Which of the lines below include the word "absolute"? Pull each one out.

——

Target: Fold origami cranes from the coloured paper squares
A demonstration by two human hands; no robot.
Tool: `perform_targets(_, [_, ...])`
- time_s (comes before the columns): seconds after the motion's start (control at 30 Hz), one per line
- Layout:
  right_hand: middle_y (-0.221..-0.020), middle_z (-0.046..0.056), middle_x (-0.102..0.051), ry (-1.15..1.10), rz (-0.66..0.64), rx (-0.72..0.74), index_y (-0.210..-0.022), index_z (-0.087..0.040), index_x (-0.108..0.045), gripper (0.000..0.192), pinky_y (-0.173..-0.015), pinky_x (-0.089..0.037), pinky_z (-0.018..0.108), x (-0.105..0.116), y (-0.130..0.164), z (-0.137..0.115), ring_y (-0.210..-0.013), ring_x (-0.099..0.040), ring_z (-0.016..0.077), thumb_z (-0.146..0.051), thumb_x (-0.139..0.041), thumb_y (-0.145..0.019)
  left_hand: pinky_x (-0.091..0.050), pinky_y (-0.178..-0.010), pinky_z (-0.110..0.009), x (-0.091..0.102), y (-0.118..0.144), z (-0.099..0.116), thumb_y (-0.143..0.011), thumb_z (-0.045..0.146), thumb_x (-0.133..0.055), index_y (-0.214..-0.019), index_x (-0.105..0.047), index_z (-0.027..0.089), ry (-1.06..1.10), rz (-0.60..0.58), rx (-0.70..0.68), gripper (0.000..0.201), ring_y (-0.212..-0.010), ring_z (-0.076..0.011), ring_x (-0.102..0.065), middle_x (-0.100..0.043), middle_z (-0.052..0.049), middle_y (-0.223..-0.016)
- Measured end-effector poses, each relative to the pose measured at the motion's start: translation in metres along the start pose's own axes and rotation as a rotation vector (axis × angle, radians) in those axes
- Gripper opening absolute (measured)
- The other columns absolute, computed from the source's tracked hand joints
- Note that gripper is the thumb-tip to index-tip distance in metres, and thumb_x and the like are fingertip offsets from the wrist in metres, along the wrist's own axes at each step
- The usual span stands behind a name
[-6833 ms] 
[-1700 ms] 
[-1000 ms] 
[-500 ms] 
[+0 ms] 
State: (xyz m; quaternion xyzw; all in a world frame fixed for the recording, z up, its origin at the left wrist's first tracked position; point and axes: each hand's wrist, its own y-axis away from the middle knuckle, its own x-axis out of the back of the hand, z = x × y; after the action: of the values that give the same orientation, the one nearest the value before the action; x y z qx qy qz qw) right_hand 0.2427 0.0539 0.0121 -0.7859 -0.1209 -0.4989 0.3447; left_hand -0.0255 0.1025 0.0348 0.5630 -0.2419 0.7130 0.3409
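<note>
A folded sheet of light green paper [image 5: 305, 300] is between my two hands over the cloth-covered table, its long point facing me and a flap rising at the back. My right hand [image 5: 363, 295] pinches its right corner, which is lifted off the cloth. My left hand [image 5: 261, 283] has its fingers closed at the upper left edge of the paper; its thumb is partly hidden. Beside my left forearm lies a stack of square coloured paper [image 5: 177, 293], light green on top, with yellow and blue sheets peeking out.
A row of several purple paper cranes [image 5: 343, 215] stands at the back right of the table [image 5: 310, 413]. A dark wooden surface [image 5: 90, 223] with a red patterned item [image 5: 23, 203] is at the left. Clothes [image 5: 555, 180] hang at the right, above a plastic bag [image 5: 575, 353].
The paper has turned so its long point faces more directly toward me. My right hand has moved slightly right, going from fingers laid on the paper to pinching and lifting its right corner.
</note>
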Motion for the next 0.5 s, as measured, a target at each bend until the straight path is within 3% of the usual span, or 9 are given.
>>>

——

*ANSWER BOX*:
- Gripper opening absolute (measured)
- The other columns absolute, computed from the source's tracked hand joints

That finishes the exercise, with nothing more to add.